Knicks come out flat vs. Magic, suffer first home loss of season in 124-107 rout
Published in Basketball
NEW YORK — For the first time this season, there was no Madison Square Garden magic for the Knicks.
Instead, it was the Orlando Magic who looked right at home at MSG on Wednesday night, routing the Knicks, 124-107, to deal them their first home loss of the 2025-26 campaign.
Playing on the second night of a back-to-back, the Knicks (7-4) came out flat and never recovered, struggling with the physicality of an Orlando team (6-6) that boasted the Eastern Conference’s most efficient defense last season.
The loss snapped the Knicks’ five-game winning streak and dropped them to 7-1 at the Garden.
It was the most lopsided loss of the young season for the Knicks, who had scored at least 130 points in each of the previous three games.
Franz Wagner led the Magic with 28 points on 10-of-22 shooting and nine rebounds, picking up the slack after Paolo Banchero, Orlando’s top scorer and rebounder, left in the second quarter with a groin strain and did not return.
Jalen Brunson led the Knicks with 31 points on 10-of-23 shooting and six assists before fouling out late in the fourth quarter. He went straight to the locker room, appearing to walk with a slight limp.
The Knicks committed six turnovers in the first quarter and nine in the first half, after which they trailed, 62-42. They shot just 13 of 39 (33.3%) from the field and 4 of 19 (21.1%) on 3-pointers before halftime.
It was a far cry from Tuesday night’s 133-120 win over the Memphis Grizzlies, during which the Knicks erupted for 42 points in the first quarter alone.
Brunson scored 16 points in the first half, but the rest of the Knicks totaled 26 on 9-of-29 shooting.
The Knicks trailed by as many as 21 points before halftime.
They were outscored, 32-19, during a second quarter in which Wagner scored 13 points on 6-of-11 shooting, burning the Knicks with an array of crafty layups and a second-chance 3-pointer.
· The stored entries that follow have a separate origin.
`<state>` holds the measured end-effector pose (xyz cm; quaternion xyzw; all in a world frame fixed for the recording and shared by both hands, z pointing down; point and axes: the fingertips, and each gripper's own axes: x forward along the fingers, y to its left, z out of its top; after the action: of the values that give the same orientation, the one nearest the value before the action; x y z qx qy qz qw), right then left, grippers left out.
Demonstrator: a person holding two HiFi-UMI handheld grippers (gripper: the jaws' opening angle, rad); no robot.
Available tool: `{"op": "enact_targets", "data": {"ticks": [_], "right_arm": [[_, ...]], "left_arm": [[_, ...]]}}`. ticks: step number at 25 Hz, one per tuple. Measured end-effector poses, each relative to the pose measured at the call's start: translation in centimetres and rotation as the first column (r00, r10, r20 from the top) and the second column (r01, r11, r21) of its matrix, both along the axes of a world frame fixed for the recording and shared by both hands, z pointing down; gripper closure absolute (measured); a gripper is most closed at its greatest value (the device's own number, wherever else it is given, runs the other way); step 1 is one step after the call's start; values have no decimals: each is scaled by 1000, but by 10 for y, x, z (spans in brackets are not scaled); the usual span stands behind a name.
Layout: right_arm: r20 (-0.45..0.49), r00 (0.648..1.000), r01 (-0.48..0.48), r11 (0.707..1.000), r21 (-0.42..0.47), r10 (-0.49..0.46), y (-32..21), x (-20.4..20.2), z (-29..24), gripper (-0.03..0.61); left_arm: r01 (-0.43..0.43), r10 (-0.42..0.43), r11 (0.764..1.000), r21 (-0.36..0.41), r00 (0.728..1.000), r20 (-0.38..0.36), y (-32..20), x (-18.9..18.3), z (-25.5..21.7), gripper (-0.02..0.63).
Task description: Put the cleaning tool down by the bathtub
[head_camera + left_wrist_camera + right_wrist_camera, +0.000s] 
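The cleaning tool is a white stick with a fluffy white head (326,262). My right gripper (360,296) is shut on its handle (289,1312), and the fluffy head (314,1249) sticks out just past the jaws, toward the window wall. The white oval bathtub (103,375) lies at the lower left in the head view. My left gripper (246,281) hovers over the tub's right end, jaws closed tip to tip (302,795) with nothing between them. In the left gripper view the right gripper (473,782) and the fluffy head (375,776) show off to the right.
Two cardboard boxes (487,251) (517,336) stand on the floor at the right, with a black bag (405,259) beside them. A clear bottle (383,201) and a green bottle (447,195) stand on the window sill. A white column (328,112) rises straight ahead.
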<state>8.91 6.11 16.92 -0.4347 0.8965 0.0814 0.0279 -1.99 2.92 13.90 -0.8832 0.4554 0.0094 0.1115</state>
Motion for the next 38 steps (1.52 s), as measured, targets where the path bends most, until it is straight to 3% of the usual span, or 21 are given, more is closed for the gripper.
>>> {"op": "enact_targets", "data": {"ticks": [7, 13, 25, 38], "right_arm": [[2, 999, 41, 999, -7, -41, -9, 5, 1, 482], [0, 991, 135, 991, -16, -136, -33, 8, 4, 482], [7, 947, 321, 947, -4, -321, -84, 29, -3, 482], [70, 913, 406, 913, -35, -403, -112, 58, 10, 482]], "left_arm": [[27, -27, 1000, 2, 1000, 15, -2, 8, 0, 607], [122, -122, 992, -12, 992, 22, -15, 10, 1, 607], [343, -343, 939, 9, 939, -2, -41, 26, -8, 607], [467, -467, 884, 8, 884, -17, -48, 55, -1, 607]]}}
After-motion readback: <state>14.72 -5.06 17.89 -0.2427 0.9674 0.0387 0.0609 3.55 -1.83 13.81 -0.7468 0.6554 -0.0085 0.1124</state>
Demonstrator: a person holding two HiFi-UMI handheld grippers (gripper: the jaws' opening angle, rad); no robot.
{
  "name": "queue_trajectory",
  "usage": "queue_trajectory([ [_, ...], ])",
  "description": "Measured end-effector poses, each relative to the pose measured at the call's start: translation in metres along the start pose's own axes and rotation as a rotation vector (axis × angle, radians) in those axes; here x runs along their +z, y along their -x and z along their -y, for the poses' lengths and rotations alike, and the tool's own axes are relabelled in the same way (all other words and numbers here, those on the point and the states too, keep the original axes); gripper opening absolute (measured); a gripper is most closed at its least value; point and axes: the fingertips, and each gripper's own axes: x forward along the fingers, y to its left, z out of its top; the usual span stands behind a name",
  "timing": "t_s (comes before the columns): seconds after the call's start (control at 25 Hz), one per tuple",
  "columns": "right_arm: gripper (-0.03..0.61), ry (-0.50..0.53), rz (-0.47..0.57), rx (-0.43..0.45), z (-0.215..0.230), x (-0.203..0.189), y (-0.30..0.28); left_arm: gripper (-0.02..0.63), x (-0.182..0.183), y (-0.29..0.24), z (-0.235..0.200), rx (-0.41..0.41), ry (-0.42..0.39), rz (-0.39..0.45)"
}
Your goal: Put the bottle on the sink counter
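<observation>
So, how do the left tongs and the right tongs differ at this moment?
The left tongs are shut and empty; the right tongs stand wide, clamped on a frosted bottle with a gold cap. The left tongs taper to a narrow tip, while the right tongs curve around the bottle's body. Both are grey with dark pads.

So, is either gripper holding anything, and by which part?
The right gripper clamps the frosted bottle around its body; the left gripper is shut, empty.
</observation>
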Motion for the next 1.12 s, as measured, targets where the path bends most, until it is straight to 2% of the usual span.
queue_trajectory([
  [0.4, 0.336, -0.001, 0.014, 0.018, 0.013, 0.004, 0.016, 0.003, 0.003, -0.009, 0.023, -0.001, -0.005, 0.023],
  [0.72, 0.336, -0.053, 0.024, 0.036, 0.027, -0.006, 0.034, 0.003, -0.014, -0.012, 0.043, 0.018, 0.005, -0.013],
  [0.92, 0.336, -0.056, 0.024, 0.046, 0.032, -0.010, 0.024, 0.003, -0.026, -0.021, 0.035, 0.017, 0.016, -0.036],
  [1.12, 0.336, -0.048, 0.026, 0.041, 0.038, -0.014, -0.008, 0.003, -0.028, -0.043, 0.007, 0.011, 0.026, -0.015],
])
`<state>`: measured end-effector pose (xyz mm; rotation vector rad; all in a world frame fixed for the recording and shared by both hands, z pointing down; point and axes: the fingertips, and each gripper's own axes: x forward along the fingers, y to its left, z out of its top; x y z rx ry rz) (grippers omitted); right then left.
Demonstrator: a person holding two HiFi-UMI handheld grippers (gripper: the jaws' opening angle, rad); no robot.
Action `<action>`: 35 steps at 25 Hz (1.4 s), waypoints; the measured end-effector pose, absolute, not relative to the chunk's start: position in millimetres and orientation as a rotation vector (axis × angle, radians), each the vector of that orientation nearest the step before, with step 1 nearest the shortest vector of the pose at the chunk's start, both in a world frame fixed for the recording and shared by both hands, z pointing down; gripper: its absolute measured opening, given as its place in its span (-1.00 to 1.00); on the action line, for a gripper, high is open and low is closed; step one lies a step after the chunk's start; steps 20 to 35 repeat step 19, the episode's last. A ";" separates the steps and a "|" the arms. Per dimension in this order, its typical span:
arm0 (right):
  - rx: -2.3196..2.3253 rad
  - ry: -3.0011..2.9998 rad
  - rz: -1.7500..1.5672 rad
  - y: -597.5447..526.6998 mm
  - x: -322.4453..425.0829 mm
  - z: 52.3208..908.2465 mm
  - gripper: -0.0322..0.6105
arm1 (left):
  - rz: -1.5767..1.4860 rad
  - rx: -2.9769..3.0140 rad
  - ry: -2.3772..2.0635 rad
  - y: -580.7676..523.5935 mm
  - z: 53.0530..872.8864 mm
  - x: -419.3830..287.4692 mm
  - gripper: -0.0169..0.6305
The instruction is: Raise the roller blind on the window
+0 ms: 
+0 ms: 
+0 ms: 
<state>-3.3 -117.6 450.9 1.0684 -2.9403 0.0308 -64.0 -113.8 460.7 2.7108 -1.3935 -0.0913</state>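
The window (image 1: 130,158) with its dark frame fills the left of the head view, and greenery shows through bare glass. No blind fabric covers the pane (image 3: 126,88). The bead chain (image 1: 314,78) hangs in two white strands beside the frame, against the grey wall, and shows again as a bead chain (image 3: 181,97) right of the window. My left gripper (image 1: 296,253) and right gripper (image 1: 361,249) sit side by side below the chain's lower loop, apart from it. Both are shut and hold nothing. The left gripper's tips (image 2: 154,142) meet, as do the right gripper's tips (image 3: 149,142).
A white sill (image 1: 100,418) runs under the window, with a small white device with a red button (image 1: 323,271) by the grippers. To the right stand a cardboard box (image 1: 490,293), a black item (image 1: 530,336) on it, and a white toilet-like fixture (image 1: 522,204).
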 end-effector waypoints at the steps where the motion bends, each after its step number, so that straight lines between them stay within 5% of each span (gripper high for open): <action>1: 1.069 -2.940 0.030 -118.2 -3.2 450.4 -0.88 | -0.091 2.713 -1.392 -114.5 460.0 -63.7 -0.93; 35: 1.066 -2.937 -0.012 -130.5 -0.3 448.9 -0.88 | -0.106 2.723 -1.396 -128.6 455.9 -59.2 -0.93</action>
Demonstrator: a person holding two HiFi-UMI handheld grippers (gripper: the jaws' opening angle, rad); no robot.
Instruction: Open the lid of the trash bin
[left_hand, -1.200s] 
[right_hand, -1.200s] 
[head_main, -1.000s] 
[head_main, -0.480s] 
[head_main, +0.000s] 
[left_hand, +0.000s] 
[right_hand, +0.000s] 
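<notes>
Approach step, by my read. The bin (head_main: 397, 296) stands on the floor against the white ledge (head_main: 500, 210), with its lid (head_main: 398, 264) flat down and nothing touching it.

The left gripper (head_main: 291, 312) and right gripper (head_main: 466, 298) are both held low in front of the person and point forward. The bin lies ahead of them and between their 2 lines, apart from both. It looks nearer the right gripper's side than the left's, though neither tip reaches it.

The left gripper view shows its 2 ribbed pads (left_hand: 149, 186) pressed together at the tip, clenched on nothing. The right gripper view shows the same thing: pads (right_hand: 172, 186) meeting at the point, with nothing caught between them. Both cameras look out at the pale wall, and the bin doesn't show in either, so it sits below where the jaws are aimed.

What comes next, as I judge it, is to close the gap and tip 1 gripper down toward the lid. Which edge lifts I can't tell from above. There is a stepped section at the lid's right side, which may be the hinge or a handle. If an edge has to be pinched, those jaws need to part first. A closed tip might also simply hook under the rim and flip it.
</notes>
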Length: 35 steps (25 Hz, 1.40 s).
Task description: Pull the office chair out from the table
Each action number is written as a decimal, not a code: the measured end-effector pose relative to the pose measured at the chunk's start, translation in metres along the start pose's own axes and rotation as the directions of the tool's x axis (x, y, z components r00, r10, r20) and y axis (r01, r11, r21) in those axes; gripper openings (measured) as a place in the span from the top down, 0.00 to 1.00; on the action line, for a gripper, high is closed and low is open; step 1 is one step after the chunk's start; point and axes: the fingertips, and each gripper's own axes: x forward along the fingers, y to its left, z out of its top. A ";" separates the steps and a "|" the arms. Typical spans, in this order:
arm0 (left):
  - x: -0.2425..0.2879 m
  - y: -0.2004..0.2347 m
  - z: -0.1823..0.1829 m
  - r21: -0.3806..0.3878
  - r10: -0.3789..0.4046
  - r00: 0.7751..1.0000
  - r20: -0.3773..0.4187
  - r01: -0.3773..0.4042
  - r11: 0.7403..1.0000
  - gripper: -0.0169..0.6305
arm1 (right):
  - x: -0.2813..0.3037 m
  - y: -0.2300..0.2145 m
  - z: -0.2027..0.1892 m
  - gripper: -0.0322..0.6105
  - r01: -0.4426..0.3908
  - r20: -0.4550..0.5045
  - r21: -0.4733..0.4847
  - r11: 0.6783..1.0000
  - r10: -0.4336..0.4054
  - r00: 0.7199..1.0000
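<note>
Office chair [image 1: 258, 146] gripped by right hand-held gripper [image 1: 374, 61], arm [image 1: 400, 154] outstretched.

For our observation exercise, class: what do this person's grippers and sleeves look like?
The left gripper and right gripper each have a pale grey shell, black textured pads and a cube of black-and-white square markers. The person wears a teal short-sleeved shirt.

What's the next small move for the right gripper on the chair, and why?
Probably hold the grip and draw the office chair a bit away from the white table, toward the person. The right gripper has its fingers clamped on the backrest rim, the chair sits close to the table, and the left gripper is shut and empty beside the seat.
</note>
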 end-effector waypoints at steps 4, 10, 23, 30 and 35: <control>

The Knicks delivered multiple second-half runs, but every time they appeared to be closing in, Orlando responded with a timely basket.
After Landry Shamet’s pull-up jumper cut the Magic lead to 75-64 at the 5:28 mark of the third, Wendell Carter Jr. made a dunk and Wagner nailed a 3-pointer on back-to-back possessions.
Karl-Anthony Towns and Jordan Clarkson made 3-pointers on back-to-back possessions early in the fourth quarter, but Orlando’s Anthony Black answered both with driving floaters.
And mere seconds after a Brunson jumper made it a 100-91 game with 6:04 left in regulation — marking the Knicks’ first single-digit deficit since the second quarter — Jalen Suggs answered with a dagger 3-pointer.
A day after the Knicks set a franchise record with 55 attempts from 3-point range, and made 22 of them, they shot just 11 of 36 (30.6%) on 3-pointers.
Towns finished with 15 points and 12 rebounds, but other than him and Brunson, nobody scored in double figures.
Wednesday’s game served as an early-season litmus test for a pair of Eastern Conference teams with lofty aspirations.
Armed with a lineup of recent lottery picks, the Magic have made the playoffs two years in a row but were eliminated in the first round both times.
In an aggressive effort to take the next step, Orlando acquired sharp-shooting Desmond Bane from the Grizzlies during the offseason for a package that included four first-round picks.
The big swing made the Magic a trendy sleeper pick in the wide-open East, though they started the season just 1-4 as their new-look roster struggled to jell early on.
But Orlando looked cohesive on Wednesday as six players scored in double figures, including Bane, who had 22 points, and Black, who added 17 off the bench. Banchero finished with four points and four rebounds in 12 minutes before exciting.
The Knicks had won the first five games of their season-long seven-game homestand before Wednesday’s loss. They will try to end the homestand on a high note on Friday night, when they host the Miami Heat.